*What is needed*.
Omit the pictures and print exactly the lines of the listing below, starting at the first and ending at the line containing "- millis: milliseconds".

*Data provided*.

/---

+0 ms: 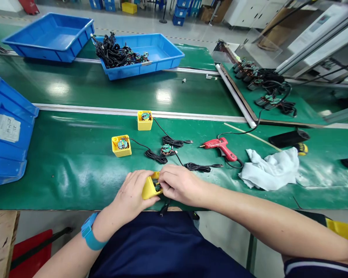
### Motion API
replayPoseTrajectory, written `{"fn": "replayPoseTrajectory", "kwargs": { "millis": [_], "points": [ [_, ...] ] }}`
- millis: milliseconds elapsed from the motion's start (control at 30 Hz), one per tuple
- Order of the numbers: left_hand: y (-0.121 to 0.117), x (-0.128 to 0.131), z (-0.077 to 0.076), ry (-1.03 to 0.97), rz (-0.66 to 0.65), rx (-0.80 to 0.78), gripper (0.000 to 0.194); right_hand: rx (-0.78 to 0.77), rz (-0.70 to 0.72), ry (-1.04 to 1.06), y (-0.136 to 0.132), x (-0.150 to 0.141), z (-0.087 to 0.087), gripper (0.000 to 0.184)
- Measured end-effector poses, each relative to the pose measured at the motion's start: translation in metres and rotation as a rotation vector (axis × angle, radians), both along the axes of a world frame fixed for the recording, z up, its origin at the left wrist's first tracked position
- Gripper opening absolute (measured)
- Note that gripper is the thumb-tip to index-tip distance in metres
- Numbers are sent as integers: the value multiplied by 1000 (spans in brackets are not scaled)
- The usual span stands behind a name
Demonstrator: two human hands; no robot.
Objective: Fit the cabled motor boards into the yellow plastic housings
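My left hand (130, 192) grips a small yellow plastic box (149, 189) tilted at the front edge of the green bench mat. My right hand (180, 185) reaches over it, its fingertips pinching a circuit board with black cable (156, 186) inside the box. The fingers hide most of that board. Farther up the mat stand two similar yellow boxes (121, 146) (145, 120), each with a round circuit board inside. A loose round board (166, 149) lies between them and my hands, with coiled black cables (155, 156) around it.
A red hot glue gun (220, 148) and a crumpled white cloth (269, 170) lie to the right. Blue plastic trays (140, 58) hold bundled cables and boards on the bench behind. Another blue tray (8, 131) stands at the left. A black-and-yellow tool (301, 148) lies beyond the cloth.
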State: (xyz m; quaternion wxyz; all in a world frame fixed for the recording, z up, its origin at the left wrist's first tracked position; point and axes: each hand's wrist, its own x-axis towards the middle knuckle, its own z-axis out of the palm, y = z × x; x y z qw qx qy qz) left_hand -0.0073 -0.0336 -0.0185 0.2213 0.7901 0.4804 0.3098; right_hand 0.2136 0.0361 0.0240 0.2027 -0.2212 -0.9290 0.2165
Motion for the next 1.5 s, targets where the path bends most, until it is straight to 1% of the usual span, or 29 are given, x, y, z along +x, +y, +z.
{"fn": "replayPoseTrajectory", "kwargs": {
  "millis": [67, 133, 200, 267, 333, 400, 467, 500, 533, 600, 667, 700, 767, 900, 1000, 1133, 1333, 1400, 1500],
  "points": [
    [-4, 4, -8, -17, 60, 67, 67, -5, -111, 107, -11, 3, 0, 14],
    [-9, 9, -20, -40, 123, 166, 70, -75, -250, 189, -25, 6, 2, 13],
    [-14, 15, -31, -59, 186, 260, 77, -236, -389, 218, -43, 8, 4, 12],
    [-18, 18, -40, -85, 217, 284, 92, -434, -482, 233, -58, 8, 4, 13],
    [-18, 17, -44, -115, 193, 221, 111, -564, -517, 277, -68, 7, 2, 13],
    [-15, 12, -41, -134, 124, 98, 126, -599, -527, 329, -72, 7, -1, 13],
    [-9, 6, -35, -130, 14, -39, 133, -620, -534, 343, -73, 7, -1, 14],
    [-7, 5, -31, -125, -42, -103, 130, -654, -535, 336, -73, 7, 0, 14],
    [-5, 4, -28, -122, -87, -155, 123, -700, -538, 323, -72, 6, 1, 14],
    [-4, 6, -26, -130, -116, -179, 98, -779, -564, 281, -74, 5, 3, 14],
    [-8, 12, -27, -152, -58, -100, 74, -799, -616, 241, -78, 2, 4, 14],
    [-11, 16, -28, -163, -22, -39, 66, -790, -647, 227, -80, 0, 4, 14],
    [-17, 24, -31, -177, 37, 63, 58, -780, -710, 227, -85, -2, 2, 12],
    [-23, 34, -32, -188, 100, 172, 56, -840, -828, 296, -92, -9, -3, 10],
    [-23, 37, -33, -197, 124, 229, 56, -884, -892, 354, -95, -15, -6, 16],
    [-25, 41, -36, -195, 150, 308, 58, -897, -965, 423, -101, -22, -9, 19],
    [-24, 45, -41, -163, 177, 390, 62, -962, -1027, 504, -109, -28, -10, 21],
    [-24, 45, -42, -162, 176, 409, 62, -950, -1024, 515, -110, -28, -11, 21],
    [-23, 45, -44, -161, 159, 420, 64, -889, -984, 503, -110, -27, -13, 19]
  ]
}}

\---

*Solution to the problem*.
+0 ms: 
### Motion API
replayPoseTrajectory, written `{"fn": "replayPoseTrajectory", "kwargs": { "millis": [_], "points": [ [_, ...] ] }}`
- millis: milliseconds elapsed from the motion's start (control at 30 Hz), one per tuple

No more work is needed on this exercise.